What is expected ▸ Print the listing below again, exactly. Skip the pictures.
━━━ Data extract ━━━
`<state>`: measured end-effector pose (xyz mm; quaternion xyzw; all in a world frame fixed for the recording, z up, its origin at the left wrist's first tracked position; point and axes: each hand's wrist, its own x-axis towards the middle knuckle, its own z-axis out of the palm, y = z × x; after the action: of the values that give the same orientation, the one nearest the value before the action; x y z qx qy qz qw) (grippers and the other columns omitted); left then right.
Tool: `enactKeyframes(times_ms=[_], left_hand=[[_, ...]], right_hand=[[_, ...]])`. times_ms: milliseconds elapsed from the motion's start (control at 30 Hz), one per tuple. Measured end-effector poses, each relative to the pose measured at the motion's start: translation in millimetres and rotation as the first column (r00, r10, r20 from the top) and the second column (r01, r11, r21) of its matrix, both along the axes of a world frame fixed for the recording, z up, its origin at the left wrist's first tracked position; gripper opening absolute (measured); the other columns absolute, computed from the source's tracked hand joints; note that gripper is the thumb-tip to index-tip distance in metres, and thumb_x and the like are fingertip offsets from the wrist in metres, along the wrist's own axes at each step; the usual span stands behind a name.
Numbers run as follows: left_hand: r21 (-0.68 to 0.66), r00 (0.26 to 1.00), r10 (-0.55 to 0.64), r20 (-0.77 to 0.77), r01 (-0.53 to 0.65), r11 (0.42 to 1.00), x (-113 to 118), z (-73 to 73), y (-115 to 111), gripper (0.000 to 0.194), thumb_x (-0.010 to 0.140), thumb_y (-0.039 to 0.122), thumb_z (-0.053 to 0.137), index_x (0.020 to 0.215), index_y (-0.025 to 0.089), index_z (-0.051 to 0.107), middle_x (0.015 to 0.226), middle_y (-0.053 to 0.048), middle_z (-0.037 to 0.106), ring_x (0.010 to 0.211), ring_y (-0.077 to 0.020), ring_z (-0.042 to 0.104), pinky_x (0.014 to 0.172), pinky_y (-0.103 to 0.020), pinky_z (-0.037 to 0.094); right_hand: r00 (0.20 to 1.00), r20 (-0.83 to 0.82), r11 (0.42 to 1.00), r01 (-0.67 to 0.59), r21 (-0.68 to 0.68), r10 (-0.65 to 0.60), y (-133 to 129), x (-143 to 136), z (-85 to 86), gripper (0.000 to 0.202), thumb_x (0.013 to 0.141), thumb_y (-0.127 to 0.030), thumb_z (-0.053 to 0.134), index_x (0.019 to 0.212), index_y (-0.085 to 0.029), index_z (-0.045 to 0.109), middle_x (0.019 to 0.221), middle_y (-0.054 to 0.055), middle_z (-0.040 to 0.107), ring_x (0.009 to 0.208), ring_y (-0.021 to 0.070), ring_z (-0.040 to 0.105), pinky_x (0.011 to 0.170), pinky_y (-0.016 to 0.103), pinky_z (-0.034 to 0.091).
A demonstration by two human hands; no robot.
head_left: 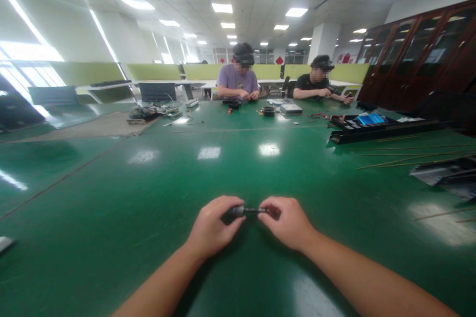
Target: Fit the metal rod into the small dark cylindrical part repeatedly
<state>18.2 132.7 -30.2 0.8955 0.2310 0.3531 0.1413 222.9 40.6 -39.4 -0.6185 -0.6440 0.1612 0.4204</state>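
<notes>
Low over the green table, my left hand (217,225) is closed around the thick grey end of a short cylindrical tool with a thin dark shaft (251,210). It looks like a small screwdriver, but its exact kind cannot be made out. The shaft lies level and points to the right. Thumb and fingers of my right hand (286,220) pinch its far end. A short gap separates the two hands, and the shaft shows in it. My fingers hide both ends of the tool in part.
Across the green table (208,173) sit two people (238,79) with small parts before them. Circuit boards (148,111) lie at the back left. A long black housing (383,129) and several thin rods (405,158) are on the right. A white object (5,243) pokes in at the left edge.
</notes>
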Motion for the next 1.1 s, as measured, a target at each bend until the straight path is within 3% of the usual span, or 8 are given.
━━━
Answer space ▸
`<state>`: measured end-effector pose (xyz mm; quaternion xyzw; all in a world frame fixed for the recording, z up, its origin at the left wrist's first tracked position; point and axes: each hand's wrist, its own x-axis towards the middle knuckle, its own z-axis out of the palm, y = z × x; after the action: of the values that give the same orientation, the one nearest the value before the action; x y z qx qy qz qw) (grippers and the other columns omitted); left then right.
Tool: `enactKeyframes(times_ms=[_], left_hand=[[_, ...]], right_hand=[[_, ...]])`. times_ms: milliseconds elapsed from the motion's start (control at 30 Hz), one per tuple. Measured end-effector poses, each relative to the pose measured at the motion's start: translation in millimetres and rotation as the first column (r00, r10, r20 from the top) and the second column (r01, r11, r21) of its matrix, both along the axes of a world frame fixed for the recording, z up, its origin at the left wrist's first tracked position; gripper opening absolute (measured); the other columns absolute, computed from the source's tracked hand joints; note that gripper is the thumb-tip to index-tip distance in metres, and thumb_x and the like are fingertip offsets from the wrist in metres, along the wrist's own axes at each step; the usual span stands behind a name.
Numbers run as follows: left_hand: r21 (-0.68 to 0.66), r00 (0.26 to 1.00), r10 (-0.55 to 0.64), r20 (-0.77 to 0.77), r01 (-0.53 to 0.65), r11 (0.42 to 1.00), x (-113 to 118), z (-73 to 73), y (-115 to 111), gripper (0.000 to 0.194), thumb_x (-0.010 to 0.140), thumb_y (-0.039 to 0.122), thumb_z (-0.053 to 0.137), index_x (0.020 to 0.215), index_y (-0.025 to 0.089), index_z (-0.051 to 0.107), middle_x (0.015 to 0.226), middle_y (-0.053 to 0.048), middle_z (-0.037 to 0.106), ring_x (0.010 to 0.211), ring_y (-0.077 to 0.020), ring_z (-0.042 to 0.104), pinky_x (0.014 to 0.172), pinky_y (-0.103 to 0.020), pinky_z (-0.037 to 0.094); right_hand: r00 (0.20 to 1.00), r20 (-0.83 to 0.82), r11 (0.42 to 1.00), r01 (-0.67 to 0.59), r21 (-0.68 to 0.68), r10 (-0.65 to 0.60), y (-133 to 129), x (-143 to 136), z (-85 to 86), gripper (0.000 to 0.202), thumb_x (0.013 to 0.141), thumb_y (-0.127 to 0.030), thumb_z (-0.053 to 0.134), index_x (0.019 to 0.212), index_y (-0.085 to 0.029), index_z (-0.045 to 0.109), middle_x (0.019 to 0.221), middle_y (-0.054 to 0.055), middle_z (-0.040 to 0.107), ring_x (0.009 to 0.208), ring_y (-0.021 to 0.070), ring_z (-0.040 to 0.105), pinky_x (0.011 to 0.170), pinky_y (-0.016 to 0.103), pinky_z (-0.034 to 0.091).
A demonstration by two human hands; no robot.
head_left: 
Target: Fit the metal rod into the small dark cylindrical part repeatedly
<state>18.2 132.7 -30.2 0.8955 0.2310 0.3531 0.1413 222.9 40.6 -39.4 -0.6185 -0.6440 0.1612 0.4204</state>
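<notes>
Low over the green table, my left hand (217,225) is closed around the thick grey end of a short cylindrical tool with a thin dark shaft (251,210). It looks like a small screwdriver, but its exact kind cannot be made out. The shaft lies level and points to the right. Thumb and fingers of my right hand (286,220) pinch its far end. A short gap separates the two hands, and the shaft shows in it. My fingers hide both ends of the tool in part.
Across the green table (208,173) sit two people (238,79) with small parts before them. Circuit boards (148,111) lie at the back left. A long black housing (383,129) and several thin rods (405,158) are on the right. A white object (5,243) pokes in at the left edge.
</notes>
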Motion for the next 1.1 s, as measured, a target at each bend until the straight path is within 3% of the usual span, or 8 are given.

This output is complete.